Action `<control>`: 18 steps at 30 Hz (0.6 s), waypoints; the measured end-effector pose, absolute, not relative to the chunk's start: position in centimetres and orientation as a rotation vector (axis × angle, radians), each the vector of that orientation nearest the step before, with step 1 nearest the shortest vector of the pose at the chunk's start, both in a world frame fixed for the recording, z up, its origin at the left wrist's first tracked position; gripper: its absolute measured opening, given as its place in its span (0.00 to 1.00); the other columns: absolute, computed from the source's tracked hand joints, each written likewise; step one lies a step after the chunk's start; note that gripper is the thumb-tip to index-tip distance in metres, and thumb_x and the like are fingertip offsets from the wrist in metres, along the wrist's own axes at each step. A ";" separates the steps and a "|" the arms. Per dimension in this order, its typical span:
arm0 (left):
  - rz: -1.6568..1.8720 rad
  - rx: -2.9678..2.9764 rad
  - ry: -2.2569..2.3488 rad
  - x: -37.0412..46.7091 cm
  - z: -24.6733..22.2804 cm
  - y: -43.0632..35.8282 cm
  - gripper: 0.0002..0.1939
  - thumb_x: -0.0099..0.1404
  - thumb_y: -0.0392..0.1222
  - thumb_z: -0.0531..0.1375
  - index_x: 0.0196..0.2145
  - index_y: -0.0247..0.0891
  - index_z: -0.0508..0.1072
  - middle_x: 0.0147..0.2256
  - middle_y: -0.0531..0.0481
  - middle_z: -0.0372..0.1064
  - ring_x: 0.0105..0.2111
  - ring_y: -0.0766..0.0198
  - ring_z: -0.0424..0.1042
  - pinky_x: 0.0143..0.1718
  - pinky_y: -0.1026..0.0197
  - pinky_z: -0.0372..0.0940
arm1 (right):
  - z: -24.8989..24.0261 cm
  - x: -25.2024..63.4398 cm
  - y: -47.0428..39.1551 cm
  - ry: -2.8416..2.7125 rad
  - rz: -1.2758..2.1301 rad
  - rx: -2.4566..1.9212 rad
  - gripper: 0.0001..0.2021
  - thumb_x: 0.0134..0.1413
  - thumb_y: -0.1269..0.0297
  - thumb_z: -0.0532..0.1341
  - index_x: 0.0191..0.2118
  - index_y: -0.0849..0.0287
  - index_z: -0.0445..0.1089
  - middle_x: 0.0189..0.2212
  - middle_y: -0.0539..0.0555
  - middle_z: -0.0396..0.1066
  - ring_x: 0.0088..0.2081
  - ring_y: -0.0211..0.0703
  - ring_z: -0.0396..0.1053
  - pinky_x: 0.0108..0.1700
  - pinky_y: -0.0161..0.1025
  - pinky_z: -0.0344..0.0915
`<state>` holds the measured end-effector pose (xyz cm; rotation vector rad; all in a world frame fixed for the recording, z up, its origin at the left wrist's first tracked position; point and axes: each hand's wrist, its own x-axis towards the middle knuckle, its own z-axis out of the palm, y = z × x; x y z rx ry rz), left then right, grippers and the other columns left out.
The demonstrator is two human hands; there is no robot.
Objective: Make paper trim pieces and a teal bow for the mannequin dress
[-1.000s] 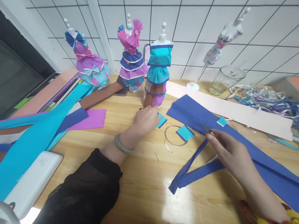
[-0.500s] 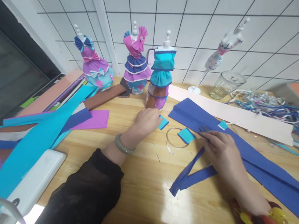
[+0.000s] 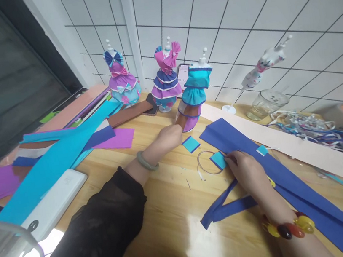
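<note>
My left hand [image 3: 170,138] reaches to the lower skirt of a small mannequin in a teal and navy dress [image 3: 196,78]; its fingertips are hidden behind the hand. My right hand [image 3: 244,169] has its fingers pinched together at the right edge of a small teal square with a navy border [image 3: 218,161]. A thin wire ring [image 3: 201,167] touches that square. Another teal square [image 3: 191,144] lies near my left hand. Below my right hand is a folded navy strip [image 3: 221,211]. A long navy fabric piece [image 3: 294,187] runs beneath and past my right hand.
Two dressed mannequins [image 3: 123,82] [image 3: 164,78] and a tilted bare one [image 3: 265,66] stand at the back. A glass [image 3: 265,104] and tangled scraps [image 3: 305,126] are at the right. Fabric strips [image 3: 48,162] and a white power bank [image 3: 54,204] lie left.
My right hand has moved to the edge of the small teal square, and the dark tool tips at its fingers no longer show. The view has shifted, so everything sits lower and further right.
</note>
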<state>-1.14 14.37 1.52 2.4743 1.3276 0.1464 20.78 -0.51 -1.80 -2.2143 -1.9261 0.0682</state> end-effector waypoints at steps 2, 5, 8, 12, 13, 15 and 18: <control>0.163 2.451 1.335 -1.1 0.9 14.6 0.11 0.57 0.44 0.55 0.26 0.34 0.71 0.28 0.41 0.70 0.33 0.54 0.70 0.34 0.60 0.59 | -1.6 20.6 -0.4 -1.897 0.111 -2.256 0.14 0.56 0.61 0.50 0.35 0.60 0.70 0.31 0.60 0.71 0.35 0.51 0.69 0.36 0.43 0.63; 0.225 2.385 1.320 -0.7 0.0 14.4 0.11 0.55 0.47 0.57 0.25 0.35 0.70 0.27 0.42 0.69 0.34 0.53 0.70 0.33 0.60 0.59 | -1.5 20.5 -0.5 -1.841 0.162 -2.266 0.14 0.56 0.61 0.49 0.34 0.60 0.70 0.32 0.59 0.71 0.34 0.51 0.69 0.35 0.43 0.62; 0.249 2.344 1.309 -0.3 -0.6 14.1 0.07 0.55 0.43 0.58 0.24 0.36 0.70 0.27 0.43 0.69 0.35 0.54 0.69 0.35 0.60 0.59 | -1.4 20.7 -0.8 -1.786 0.186 -2.210 0.14 0.55 0.60 0.49 0.33 0.60 0.69 0.33 0.59 0.72 0.34 0.50 0.69 0.35 0.42 0.62; 0.227 2.306 1.317 -0.1 -0.7 14.1 0.06 0.54 0.41 0.58 0.24 0.37 0.70 0.26 0.46 0.69 0.33 0.58 0.69 0.33 0.62 0.58 | -1.6 20.9 -0.8 -1.745 0.185 -2.207 0.15 0.56 0.59 0.49 0.34 0.60 0.70 0.35 0.59 0.72 0.35 0.50 0.69 0.36 0.42 0.62; 0.221 2.297 1.320 0.0 -0.6 14.2 0.05 0.54 0.41 0.58 0.24 0.37 0.69 0.26 0.47 0.69 0.32 0.59 0.69 0.33 0.62 0.58 | -1.6 20.8 -0.7 -1.753 0.175 -2.221 0.15 0.56 0.59 0.49 0.35 0.60 0.70 0.35 0.59 0.72 0.35 0.50 0.69 0.35 0.42 0.62; 0.217 2.286 1.321 0.0 -0.6 14.3 0.06 0.53 0.40 0.57 0.22 0.37 0.69 0.24 0.47 0.68 0.29 0.60 0.68 0.32 0.62 0.58 | -1.6 20.6 -0.6 -1.781 0.148 -2.257 0.15 0.56 0.60 0.49 0.36 0.60 0.70 0.35 0.59 0.72 0.35 0.50 0.69 0.35 0.42 0.61; 0.228 2.281 1.313 0.0 -0.5 14.4 0.07 0.53 0.39 0.57 0.20 0.37 0.67 0.22 0.48 0.66 0.27 0.61 0.68 0.31 0.62 0.57 | -1.5 20.2 -0.5 -1.818 0.103 -2.301 0.13 0.56 0.61 0.50 0.35 0.60 0.69 0.33 0.59 0.71 0.35 0.50 0.69 0.34 0.41 0.61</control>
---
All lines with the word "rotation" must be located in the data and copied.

Action `<control>`: 18 steps at 30 Hz (0.6 s), waypoints; the measured end-effector pose, absolute, not relative to the chunk's start: position in centimetres and orientation as a rotation vector (axis × angle, radians), each the vector of that orientation nearest the step before, with step 1 nearest the shortest vector of the pose at the chunk's start, both in a world frame fixed for the recording, z up, its origin at the left wrist's first tracked position; gripper: its absolute measured opening, given as its place in its span (0.00 to 1.00); the other columns: absolute, computed from the source's tracked hand joints, each written likewise; step one lies a step after the chunk's start; note that gripper is the thumb-tip to index-tip distance in metres, and thumb_x and the like are fingertip offsets from the wrist in metres, along the wrist's own axes at each step. A ";" separates the steps and a "|" the arms. Per dimension in this order, its typical span:
`<state>` holds the measured end-effector pose (xyz cm; rotation vector rad; all in a world frame fixed for the recording, z up, its origin at the left wrist's first tracked position; point and axes: each hand's wrist, its own x-axis towards the middle knuckle, its own z-axis out of the palm, y = z × x; x y z rx ry rz), left then right, grippers and the other columns left out.

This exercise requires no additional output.